**INSTRUCTIONS FOR THE TASK:**
The answer should hold only the lines from the one that contains "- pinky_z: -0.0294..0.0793" through the last line of the material, repeated exactly, without pictures.

PROVIDED DATA START

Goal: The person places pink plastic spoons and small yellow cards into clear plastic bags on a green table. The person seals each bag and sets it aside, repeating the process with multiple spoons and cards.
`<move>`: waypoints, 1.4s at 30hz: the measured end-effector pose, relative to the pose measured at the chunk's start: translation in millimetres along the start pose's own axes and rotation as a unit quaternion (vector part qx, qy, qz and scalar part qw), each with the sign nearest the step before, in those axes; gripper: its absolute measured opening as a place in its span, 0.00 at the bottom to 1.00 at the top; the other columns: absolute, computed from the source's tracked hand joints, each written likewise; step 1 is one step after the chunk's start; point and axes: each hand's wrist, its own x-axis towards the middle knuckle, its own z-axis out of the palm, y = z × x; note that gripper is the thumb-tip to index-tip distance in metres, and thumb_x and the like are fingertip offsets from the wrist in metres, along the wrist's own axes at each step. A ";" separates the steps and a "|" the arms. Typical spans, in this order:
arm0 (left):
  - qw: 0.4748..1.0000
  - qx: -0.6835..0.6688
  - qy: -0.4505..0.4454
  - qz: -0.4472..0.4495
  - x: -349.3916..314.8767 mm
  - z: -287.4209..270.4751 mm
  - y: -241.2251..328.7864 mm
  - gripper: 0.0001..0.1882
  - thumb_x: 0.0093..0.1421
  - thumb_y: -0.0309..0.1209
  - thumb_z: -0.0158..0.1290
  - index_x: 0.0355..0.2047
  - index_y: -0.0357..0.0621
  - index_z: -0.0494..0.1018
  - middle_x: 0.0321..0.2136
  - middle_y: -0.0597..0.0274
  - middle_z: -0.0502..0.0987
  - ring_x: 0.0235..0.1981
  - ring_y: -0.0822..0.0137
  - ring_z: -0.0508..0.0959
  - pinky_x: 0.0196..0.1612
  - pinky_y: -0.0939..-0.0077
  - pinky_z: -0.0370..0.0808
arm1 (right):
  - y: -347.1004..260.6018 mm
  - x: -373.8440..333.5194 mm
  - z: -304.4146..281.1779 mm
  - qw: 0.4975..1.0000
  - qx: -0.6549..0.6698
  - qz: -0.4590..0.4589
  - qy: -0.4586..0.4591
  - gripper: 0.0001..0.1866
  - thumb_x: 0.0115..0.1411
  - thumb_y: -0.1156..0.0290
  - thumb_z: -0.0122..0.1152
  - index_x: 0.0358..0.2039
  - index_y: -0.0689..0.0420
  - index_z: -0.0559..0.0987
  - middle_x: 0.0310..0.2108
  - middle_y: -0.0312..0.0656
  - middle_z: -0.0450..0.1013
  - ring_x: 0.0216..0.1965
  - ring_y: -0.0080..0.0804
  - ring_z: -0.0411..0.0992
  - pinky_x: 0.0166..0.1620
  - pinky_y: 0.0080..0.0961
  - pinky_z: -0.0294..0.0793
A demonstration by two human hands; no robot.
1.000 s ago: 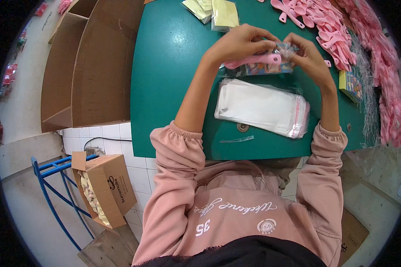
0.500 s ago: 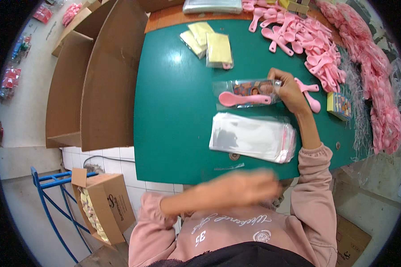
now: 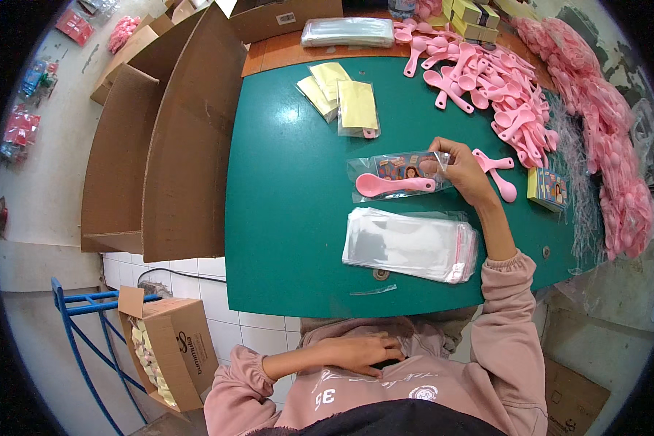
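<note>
Centre of frame: clear packet (image 3: 394, 176) with pink spoon (image 3: 407, 186) and printed card (image 3: 391, 167). Right hand (image 3: 461, 171) pinches its right end, fingers masking that corner. Lower centre: left hand (image 3: 362, 353) lies against sweatshirt (image 3: 414, 367); palm side hidden, cannot tell if gripping anything. Clear container (image 3: 402, 8) cut off at top edge.

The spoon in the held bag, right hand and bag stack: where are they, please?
Spoon (image 3: 397, 187): head view, its handle.
Right hand (image 3: 462, 169): head view, its middle.
Bag stack (image 3: 407, 245): head view, its top.
</note>
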 end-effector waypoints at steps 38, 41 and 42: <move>0.743 -0.381 0.549 -0.028 28.9 -222.0 -57.5 0.13 0.56 0.30 0.51 0.41 0.41 0.64 0.34 0.61 0.74 0.35 0.73 0.74 0.37 0.81 0.73 | -25.5 -16.4 -7.5 0.996 0.076 -0.046 -0.022 0.09 0.50 0.75 0.59 0.32 0.62 0.72 0.26 0.32 0.68 0.27 0.15 0.65 0.30 0.15 0.67; 0.749 -0.390 0.536 -0.027 32.5 -220.7 -54.9 0.15 0.57 0.30 0.50 0.43 0.41 0.63 0.34 0.61 0.75 0.35 0.74 0.75 0.37 0.81 0.73 | -16.2 -11.7 -5.9 1.000 0.005 -0.004 -0.022 0.16 0.51 0.75 0.58 0.41 0.65 0.71 0.33 0.37 0.70 0.30 0.20 0.68 0.33 0.20 0.73; 0.758 -0.395 0.518 -0.026 32.5 -220.4 -55.2 0.16 0.57 0.30 0.50 0.45 0.40 0.63 0.34 0.61 0.75 0.35 0.74 0.75 0.37 0.80 0.74 | -18.4 -11.7 -3.6 1.000 0.004 -0.004 -0.023 0.16 0.51 0.75 0.58 0.41 0.65 0.71 0.33 0.37 0.70 0.30 0.20 0.68 0.33 0.20 0.73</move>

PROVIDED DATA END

**PROBLEM SOLUTION:**
  - pinky_z: -0.0294..0.0793
A demonstration by two human hands; no robot.
1.000 s ago: 
0.500 s ago: 
now: 
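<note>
Centre of frame: clear packet (image 3: 394, 176) with pink spoon (image 3: 407, 186) and printed card (image 3: 391, 167). Right hand (image 3: 461, 171) pinches its right end, fingers masking that corner. Lower centre: left hand (image 3: 362, 353) lies against sweatshirt (image 3: 414, 367); palm side hidden, cannot tell if gripping anything. Clear container (image 3: 402, 8) cut off at top edge.

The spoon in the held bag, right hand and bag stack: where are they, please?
Spoon (image 3: 397, 187): head view, its handle.
Right hand (image 3: 462, 169): head view, its middle.
Bag stack (image 3: 407, 245): head view, its top.
</note>
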 end-effector waypoints at steps 38, 41 and 42: <move>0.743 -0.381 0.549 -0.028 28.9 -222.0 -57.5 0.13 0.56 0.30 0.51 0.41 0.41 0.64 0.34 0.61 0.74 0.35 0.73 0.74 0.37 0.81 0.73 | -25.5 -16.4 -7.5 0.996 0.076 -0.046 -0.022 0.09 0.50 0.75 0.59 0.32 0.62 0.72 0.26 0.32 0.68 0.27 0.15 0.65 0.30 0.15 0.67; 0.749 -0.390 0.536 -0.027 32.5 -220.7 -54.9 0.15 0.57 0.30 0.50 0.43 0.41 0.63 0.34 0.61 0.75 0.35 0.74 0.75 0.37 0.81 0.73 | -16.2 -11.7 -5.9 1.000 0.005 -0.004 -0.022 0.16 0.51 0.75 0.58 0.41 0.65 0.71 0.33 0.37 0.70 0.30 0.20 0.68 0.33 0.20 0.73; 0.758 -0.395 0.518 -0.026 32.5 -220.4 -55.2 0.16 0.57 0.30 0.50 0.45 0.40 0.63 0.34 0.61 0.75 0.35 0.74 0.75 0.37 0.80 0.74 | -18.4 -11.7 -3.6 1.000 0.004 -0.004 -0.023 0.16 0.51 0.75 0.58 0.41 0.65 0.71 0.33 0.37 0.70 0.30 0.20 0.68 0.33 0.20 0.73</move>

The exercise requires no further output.